Encompassing four original productions and two remixes from Gavin Russom and Petrels, ‘Hayat Zor‘ is a collection on which emotional resonance and technical expertise sit side by side. Dancefloor nous, enabled through a love of Italo Disco and Balearic convention, is a strong presence on the EP, with Wright pairing this quality with his enduring spiritual kinship with the music of British new wave artists such as New Order, Cabaret Voltaire and Devo. Although such reference points can be clearly grasped by the listener it is, as ever, to Wright’s immense credit that he employs them with such deftness he could be considered every bit an equal.
Opening track ‘Everything’, reunites Brassica with vocalist Stuart Warwick, (who previously made an appearance last year’s ‘Temple Fortune‘ EP) to create a soaring slice of synth driven pop. Washes of emotive pads, insistent chords and a yearning lead line combine with Warwick’s intimate vocal performance, which restrained through much of the song, until lent a push forward by a drum break as ‘Everything‘ crescendos, goes on to display its genuinely anthemic qualities. Competitors in music related quizzes for years to come would do well to note the presence of vocalist Bobbie Gordon on ‘Smoulders‘, who as a backing singer for (both the Noisettes and) Adele serves to cement an improbable link between the million selling chanteuse and Wright or indeed the other collaborators on this record. The track sees Gordon’s rich diva vox squaring off with live drum fills and a throbbing bedrock of synth chords to create a slice of pulsing 80’s pop.
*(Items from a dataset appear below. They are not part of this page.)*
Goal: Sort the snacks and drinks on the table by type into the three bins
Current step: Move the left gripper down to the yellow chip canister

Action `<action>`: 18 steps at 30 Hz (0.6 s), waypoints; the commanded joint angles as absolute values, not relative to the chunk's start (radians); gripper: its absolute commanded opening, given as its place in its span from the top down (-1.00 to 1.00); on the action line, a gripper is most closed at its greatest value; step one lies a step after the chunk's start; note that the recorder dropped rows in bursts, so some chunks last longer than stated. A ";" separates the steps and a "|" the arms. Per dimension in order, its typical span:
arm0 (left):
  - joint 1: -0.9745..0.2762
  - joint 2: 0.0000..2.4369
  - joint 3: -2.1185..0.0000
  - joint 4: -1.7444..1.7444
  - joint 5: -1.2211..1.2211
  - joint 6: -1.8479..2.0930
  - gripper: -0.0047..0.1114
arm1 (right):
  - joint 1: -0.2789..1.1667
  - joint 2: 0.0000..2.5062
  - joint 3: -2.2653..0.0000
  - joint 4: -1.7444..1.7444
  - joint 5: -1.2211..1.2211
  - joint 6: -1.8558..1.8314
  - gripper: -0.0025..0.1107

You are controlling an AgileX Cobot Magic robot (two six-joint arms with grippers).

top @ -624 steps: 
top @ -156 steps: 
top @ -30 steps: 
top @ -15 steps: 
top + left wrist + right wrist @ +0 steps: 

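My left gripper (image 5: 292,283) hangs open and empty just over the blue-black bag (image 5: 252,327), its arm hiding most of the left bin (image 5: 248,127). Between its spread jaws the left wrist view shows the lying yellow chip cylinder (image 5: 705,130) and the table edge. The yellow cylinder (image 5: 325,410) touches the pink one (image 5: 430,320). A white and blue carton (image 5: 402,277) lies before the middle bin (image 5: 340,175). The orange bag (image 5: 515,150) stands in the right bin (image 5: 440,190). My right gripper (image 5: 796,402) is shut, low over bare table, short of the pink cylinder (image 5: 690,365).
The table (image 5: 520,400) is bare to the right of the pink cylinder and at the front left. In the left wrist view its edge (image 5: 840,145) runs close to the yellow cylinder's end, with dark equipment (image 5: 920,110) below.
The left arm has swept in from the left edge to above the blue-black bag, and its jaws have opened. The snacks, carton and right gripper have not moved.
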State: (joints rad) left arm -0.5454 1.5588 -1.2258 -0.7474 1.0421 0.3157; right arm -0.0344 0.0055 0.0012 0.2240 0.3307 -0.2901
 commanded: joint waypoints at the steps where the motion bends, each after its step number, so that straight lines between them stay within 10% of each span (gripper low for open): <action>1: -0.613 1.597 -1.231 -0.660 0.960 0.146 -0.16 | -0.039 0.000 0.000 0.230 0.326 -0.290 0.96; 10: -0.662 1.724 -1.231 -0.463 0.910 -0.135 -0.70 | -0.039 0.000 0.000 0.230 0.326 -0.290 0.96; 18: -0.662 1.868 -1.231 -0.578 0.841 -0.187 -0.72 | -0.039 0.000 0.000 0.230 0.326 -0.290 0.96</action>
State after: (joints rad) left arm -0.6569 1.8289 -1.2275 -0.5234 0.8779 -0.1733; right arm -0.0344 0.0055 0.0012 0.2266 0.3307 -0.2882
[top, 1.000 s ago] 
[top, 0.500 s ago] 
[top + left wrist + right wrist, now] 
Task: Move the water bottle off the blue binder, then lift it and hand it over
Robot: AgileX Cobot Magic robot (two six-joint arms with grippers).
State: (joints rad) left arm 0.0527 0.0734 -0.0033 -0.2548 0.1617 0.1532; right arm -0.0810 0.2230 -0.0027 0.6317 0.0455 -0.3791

‘At Least I Know Why‘ is anchored by a bloated elastic groove which pulses with dancefloor potential, with Wright layering cascading filters and synthesizer flourishes atop. A mangled vocal sample of Jeremiah Conlon from American electronic group Nyteowl gives the track a heady dreamlike atmosphere. Although the tools at Wright’s disposal here are apt for crafting four to the floor fare, his mode of attack as ever leans towards the less obvious, with the result a beguiling jaunt which looks towards the disco yet with a refreshing degree of psychedelic tinged distance. Wright’s studio wizardry is augmented by some superbly taut live drumming from Chrome Hoof’s Milo Smee on ‘Ancient Mariner‘. A sullen jam between the two, it finds Smee’s drums doing battle with a scuzzily distorted Resse and exotically sinister keys, with the intensity developing as the track progresses in a fitting reminder of both its creators virtuoso talents.
The release is rounded off by reworkings of ‘Everything‘ from Gavin Russom and Petrels. The former sees the DFA signed New Yorker Russom, discardes the scene setting pads of the original and affording greater prominence to the vocal. A mellow hardware jam, Russom exacts a lolloping warm funk from his new analog, house arrangement. On the other side of the coin, Petrels takes ‘Everything”s latent epic tendencies and amplifies them. Elegant orchestral touches and a choral treatment of the vocal serve to create something more abstract and Sigur Ros like.
Hayat Zor is avant-garde and ambitious in its scope. It retains all the personality that has characterised Brassica‘s work to date and delivers variety whilst never compromising on quality. As his second EP for Civil Music it serves to reinforce his credentials as an artist of transcendent talent.